The Stock Market capitalisation/GDP ratio has been quoted to be the “single best measure of where valuations stand at any given moment” by Warren Buffet in a December 2011 article for Fortune magazine.
Gross Domestic Product is defined as the value of all goods and services produced in a country and is used to measure a nation’s economy, while market capitalization is the total value of a company’s outstanding shares calculated as outstanding shares multiplied by price per share. Market capitalization is essentially a reflection of what the investors want to pay, thus having a large perception value.
The stock market capitalization to GDP ratio is used to determine whether an overall market is undervalued or overvalued. The ratio can be applied to both specific individual markets as well as the global market to understand possible directions of the markets.
It basically tells us what percentage of GDP is represented by stock market value.
As a thumb rule for investors, the notion is that when the stock moves above 100% of the market GDP, stocks are said to be expensive and overvalued and when it is near 50%, stocks are assumed to be cheap and undervalued.
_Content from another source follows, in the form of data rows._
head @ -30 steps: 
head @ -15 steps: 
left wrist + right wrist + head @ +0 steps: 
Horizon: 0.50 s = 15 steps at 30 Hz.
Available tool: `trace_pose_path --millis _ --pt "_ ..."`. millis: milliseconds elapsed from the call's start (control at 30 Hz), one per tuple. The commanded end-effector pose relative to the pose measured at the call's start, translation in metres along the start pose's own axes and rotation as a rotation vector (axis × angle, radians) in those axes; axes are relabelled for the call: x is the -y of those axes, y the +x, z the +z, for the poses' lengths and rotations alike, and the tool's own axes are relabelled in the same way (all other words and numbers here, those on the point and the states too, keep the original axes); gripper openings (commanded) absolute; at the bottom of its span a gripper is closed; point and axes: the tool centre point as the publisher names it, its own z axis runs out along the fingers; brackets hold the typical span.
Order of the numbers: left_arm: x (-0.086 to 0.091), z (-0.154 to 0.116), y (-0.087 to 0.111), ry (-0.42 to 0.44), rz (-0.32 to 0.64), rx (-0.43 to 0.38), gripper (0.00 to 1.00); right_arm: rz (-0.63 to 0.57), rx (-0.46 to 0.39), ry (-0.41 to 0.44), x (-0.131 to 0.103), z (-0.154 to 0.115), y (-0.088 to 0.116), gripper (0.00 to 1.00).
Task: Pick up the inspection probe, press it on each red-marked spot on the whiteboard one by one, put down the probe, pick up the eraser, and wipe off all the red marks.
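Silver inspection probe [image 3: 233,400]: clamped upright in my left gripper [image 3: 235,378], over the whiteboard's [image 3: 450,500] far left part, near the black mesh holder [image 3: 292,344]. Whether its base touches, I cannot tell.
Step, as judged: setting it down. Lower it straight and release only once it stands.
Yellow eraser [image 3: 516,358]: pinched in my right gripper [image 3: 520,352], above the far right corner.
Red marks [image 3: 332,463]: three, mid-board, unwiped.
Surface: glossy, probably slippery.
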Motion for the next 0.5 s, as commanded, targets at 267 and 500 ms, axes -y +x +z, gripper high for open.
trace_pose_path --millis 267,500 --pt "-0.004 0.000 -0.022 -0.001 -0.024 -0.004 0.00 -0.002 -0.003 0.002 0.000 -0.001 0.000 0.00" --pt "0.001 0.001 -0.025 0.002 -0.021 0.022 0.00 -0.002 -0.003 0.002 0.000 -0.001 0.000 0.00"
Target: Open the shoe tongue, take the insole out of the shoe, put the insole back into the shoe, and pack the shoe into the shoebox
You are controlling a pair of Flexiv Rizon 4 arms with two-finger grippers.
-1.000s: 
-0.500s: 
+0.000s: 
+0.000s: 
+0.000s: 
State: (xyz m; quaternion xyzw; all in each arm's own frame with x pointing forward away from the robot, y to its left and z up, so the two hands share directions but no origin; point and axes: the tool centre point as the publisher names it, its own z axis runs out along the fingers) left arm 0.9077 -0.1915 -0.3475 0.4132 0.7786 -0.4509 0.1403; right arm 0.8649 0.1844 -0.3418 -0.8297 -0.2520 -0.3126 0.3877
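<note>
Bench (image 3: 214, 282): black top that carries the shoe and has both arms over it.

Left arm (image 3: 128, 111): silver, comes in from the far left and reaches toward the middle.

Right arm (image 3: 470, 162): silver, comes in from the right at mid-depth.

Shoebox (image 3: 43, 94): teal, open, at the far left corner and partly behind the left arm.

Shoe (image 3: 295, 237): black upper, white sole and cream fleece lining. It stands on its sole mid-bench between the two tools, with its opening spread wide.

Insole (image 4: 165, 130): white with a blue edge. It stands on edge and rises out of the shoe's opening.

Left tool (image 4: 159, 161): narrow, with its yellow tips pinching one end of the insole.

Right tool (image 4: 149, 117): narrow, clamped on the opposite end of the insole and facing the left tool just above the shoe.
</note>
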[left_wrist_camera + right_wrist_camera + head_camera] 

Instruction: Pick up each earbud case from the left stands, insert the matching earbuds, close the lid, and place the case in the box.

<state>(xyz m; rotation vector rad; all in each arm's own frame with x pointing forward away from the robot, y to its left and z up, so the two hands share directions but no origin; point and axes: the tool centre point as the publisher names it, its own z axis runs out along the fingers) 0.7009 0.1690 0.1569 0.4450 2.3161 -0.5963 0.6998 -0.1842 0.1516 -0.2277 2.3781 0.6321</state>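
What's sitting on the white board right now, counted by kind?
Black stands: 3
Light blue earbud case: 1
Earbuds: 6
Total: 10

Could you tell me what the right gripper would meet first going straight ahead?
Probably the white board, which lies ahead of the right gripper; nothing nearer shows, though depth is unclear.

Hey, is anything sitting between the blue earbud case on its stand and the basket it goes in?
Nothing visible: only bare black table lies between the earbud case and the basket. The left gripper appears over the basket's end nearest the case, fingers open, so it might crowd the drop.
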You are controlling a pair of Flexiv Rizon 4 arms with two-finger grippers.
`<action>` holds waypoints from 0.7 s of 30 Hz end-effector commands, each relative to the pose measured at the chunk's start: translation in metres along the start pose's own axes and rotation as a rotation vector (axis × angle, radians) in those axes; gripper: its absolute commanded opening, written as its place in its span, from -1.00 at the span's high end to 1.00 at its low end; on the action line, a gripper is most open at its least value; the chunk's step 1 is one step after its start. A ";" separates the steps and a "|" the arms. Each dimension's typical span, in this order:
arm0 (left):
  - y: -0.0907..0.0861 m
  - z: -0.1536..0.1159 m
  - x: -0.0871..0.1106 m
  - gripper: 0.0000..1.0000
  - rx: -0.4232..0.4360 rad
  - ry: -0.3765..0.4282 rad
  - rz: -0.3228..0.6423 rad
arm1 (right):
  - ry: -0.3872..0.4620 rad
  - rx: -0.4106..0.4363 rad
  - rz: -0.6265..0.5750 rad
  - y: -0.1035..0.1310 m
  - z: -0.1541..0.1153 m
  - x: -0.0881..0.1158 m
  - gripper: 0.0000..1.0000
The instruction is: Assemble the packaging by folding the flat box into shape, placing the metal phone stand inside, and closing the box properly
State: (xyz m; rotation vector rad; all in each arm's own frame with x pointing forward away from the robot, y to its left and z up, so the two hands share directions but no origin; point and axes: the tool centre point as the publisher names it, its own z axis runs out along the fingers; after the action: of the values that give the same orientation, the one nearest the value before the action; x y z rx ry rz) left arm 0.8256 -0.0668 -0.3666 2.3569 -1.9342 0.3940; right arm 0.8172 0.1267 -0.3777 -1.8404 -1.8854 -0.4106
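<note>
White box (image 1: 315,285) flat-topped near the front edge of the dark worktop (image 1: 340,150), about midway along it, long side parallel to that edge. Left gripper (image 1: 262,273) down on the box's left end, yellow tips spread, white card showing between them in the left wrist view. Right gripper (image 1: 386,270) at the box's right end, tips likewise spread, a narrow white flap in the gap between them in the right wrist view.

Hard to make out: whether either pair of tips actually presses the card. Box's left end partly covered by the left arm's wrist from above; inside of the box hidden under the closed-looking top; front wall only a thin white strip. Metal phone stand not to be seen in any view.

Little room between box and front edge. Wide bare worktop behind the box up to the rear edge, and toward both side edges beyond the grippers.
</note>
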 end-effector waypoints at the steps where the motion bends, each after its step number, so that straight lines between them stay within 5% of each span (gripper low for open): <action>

The ratio has been successful in the past in predicting peaks in the market correctly and signalling the same but many economists believe that comparing market cap to a domestic value such as GDP may be fallible for certain markets like the United States which have significant portion of their earnings outside of their country. Also with so many significant changes in the nations worldwide like Brexit i.e. Britain’s exit from the European Union(EU), Donald Trump’s surprise win in USA, demonetisation and GST (Goods and Service Tax) in India, relying on any one indicator to deploy or employ money is unsuitable. There are a broad range of indicators such as Price-to-Earnings, Price-to-Book Value to assist Market Cap-to-GDP ratio in achieving the optimal asset allocation.
One fine example depicting market cap to GDP ratio’s predictive value is given by the fall of the US market after the dotcom bubble burst when the ratio showed a sign of overvalued market at 153% in the 2000s according to the World Bank.
Having said that, India’s current market cap to GDP ratio (as on March 20 2017) stands at 77% (according to moneycontrol.com) which indicates that there is still scope for the economy to rise and grow.
NIFTY on 20 March, 2017 was 9126.85 and today as on, 13 July, 2017 closed at 9891.70, an approximate increase of 8.08%. Thus we can expect the current Mcap to GDP ratio to be approximately higher by that percentage since 20 March, 2017.
As the Indian economy, being an emerging market is still growing compared to other developed economies which are in stagnant or low growth phase, any small increase in the Market cap-to-GDP ratio is not alarming but should be treated as a caution amongst investors. Indian economy is at a pivotal time of formalisation of the economy where informal business dealings and sectors will evolve to metamorphose into an organised form providing an impetus to growth of the organised economy. Investors should understand that the listed companies on the stock exchange form a part of this formal segment of the economy. Formalisation of economy is being achieved by major reforms by the government that include demonetisation and implementation of the destination-based tax, GST.
Due to the volatility and uncertainty of the current India economy, the investors must focus on Marketcap to forward GDP, rather than current GDP. Prediction of Indian economy’s GDP being less than 7 percent as an aftermath effect of demonetisation was proved wrong in the October-December quarter. It was during this period when the Central Statistics Organisation CSO) announced that India was growing at a healthy GDP rate of 7% and further pegged its advance GDP growth estimate for 2017 at 7.1 percent.
As published by Live Mint E-paper on April 06,2017: Motilal Oswal Securities Ltd. made estimates for the Market capitalisation to GDP ratio for 2017 to be 80%. This measure is above the long-term average of 78% calculated from Financial Years 2006 to 2016. The Motilal Oswal report also claimed India’s share in the world market cap to be 0.2% greater than its own long term average of 2.4%. India also beat the world’s increase in market capitalisation by 17%.